Scientific & Legal Defenses to a DUI Charge

The legal limit in Michigan is .08, but there are several scientific and legal defenses to a drunk driving charge. Government ad campaigns and slogans such as, "Over the Limit, Under Arrest," coupled with a misguided faith in the legal system result in many wrongful convictions. Unwittingly, innocent people accept plea agreements every day based upon faulty chemical tests. In other instances, guilty people plead guilty when legal defenses could have been successfully raised. The vast majority of DUI cases go unchallenged.

Machines, as well as police officers, make mistakes. A person accused of operating while intoxicated should never be overwhelmed by misgivings and doubt just because the government's machine claims that the driver was above the legal limit. Likewise, a guilty person should never assume that the police officer's case is rock solid. Police officers who make mistakes typically acknowledge those mistakes, and simple human error can result in a dismissal.
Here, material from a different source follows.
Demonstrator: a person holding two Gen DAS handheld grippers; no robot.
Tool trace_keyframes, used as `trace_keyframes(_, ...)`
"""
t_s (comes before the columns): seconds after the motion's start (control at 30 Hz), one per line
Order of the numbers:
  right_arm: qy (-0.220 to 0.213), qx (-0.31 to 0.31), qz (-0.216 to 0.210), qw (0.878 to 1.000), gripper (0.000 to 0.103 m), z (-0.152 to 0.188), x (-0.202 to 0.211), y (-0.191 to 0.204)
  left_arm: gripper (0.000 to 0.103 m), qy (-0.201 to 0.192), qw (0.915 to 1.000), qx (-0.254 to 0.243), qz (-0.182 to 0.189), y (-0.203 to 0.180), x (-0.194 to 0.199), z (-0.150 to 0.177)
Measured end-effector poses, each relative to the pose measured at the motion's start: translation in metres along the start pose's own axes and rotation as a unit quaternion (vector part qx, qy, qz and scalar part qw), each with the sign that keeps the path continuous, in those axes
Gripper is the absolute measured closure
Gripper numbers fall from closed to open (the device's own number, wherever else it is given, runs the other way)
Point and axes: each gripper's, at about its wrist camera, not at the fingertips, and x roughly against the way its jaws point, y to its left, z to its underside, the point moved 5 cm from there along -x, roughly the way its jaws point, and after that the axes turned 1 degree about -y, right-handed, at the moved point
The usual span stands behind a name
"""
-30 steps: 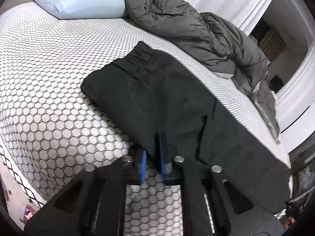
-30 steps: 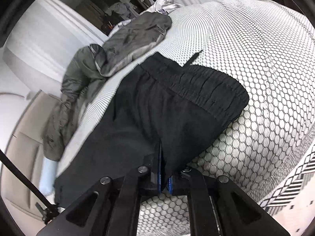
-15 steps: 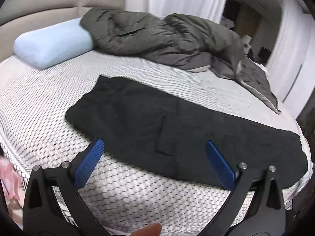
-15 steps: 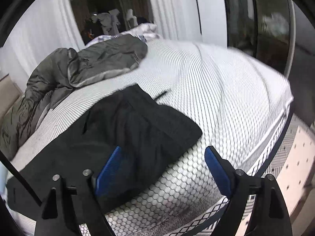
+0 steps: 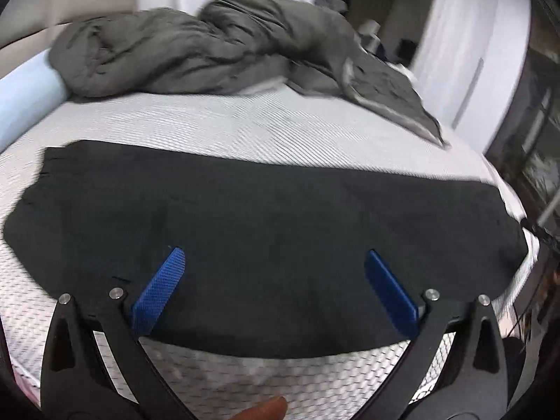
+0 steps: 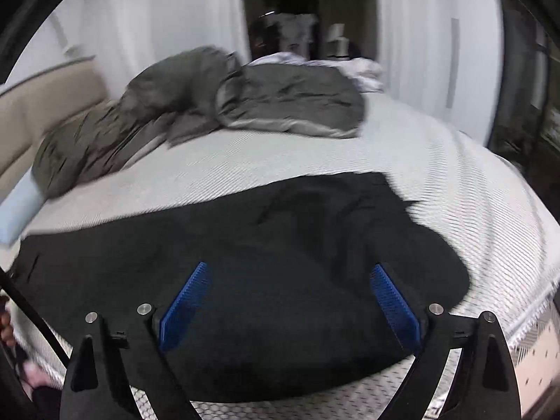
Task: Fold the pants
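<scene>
Black pants lie flat in a long strip across the near part of the bed, folded lengthwise. My left gripper is open and empty, hovering above the pants' near edge. In the right wrist view the pants show with the waistband end at the right. My right gripper is open and empty above them. Both views are motion-blurred.
A crumpled grey duvet lies along the far side of the bed, also in the right wrist view. A light blue pillow sits at far left by the beige headboard. White curtains hang behind. The mattress edge is close below my grippers.
One second ago both grippers were shut on the pants' edge. They opened, let go and pulled back. The views have since swung to face across the bed.
</scene>
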Motion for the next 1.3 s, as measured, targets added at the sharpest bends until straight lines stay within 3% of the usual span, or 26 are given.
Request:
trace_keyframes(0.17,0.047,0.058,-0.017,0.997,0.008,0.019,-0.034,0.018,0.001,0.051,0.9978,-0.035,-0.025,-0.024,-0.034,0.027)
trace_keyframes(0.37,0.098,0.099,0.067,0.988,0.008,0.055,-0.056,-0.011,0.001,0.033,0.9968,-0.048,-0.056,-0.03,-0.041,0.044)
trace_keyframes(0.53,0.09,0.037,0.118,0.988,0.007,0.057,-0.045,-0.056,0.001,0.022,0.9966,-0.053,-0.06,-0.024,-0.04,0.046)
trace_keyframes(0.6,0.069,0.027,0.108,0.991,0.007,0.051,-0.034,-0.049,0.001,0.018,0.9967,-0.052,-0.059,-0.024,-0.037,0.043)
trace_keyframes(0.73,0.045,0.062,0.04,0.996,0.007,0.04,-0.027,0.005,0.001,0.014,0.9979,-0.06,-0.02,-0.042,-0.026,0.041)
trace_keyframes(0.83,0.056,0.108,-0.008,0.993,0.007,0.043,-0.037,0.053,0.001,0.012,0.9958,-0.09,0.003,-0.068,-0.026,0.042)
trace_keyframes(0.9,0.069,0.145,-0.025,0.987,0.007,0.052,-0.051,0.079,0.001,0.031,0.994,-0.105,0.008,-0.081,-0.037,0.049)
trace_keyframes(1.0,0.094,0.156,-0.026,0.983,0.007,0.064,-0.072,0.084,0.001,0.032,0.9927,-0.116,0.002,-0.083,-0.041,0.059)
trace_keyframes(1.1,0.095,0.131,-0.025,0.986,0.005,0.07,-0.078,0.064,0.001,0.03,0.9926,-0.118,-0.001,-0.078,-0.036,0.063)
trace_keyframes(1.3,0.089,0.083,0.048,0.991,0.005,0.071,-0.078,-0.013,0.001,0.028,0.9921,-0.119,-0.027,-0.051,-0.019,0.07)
The Government's Role: The Motivation Behind Drunk Driving Laws

No one seriously questions the fact that drunk driving is dangerous. For obvious reasons, we repeatedly tell our children not to drink and drive. When a person drinks too much, driving abilities diminish to the point of dangerousness. The government wants to reduce drunk driving accidents, so laws have been passed making it illegal to drive drunk.

At the same time, it is absolutely legal to drink and drive. We enjoy cocktails with friends and co-worker, we drink champagne at celebrations, and we like to drink beer at baseball games. The term "Happy Hour" is an American-born phrase with its roots in the US Navy and speakeasies from the Prohibition era. Alcoholic beverages are an important part of our American culture.

A great deal of research has been performed on alcohol and highway traffic safety. Since the 1960s, it has been firmly established that the vast majority of drunk driving crashes occur when a motorist is at or above a .17 blood alcohol level. Historically, drunk driving laws presumed that a motorist was sober if the driver was below .05, and the driver was presumed to be intoxicated above .15. If a motorist was above .05 but below .15, the bodily alcohol content was considered along with other evidence in the case to determine whether the driver was intoxicated. The underlying research, the history of drunk driving laws, and the factual issues traditionally reserved to jurors in a drunk driving case make sense, but DUI laws are constantly changing.

Lawmakers gain instant popularity by passing harsher drunk driving laws, and the revenue generated through fines, costs and "driver responsibility fees" is staggering. Over the years, the government has constantly redefined what it means to be intoxicated, repeatedly lowering the legal limit. While this does not make the roads any safer (a sober motorist is 28 times more likely to be killed by another sober motorist than a drunk driver), local courts, police departments and the state government profit from the business of drunk driving.

The motivation behind drunk driving laws focuses on roadway safety, but these laws have mutated into an enormous tax that labels otherwise law-abiding citizens as criminals. Police officers are driven to make drunk driving arrests because these cases fund training, equipment and additional grant money from the federal government. Courts and prosecutors encourage quick plea agreements to ensure that dockets are efficiently cleared and offenders promptly pay fines and costs. In the background, lawmakers pass new laws that make it increasingly difficult to challenge a drunk driving case while tacking on additional financial assessments. None of these efforts have significantly improved roadway safety.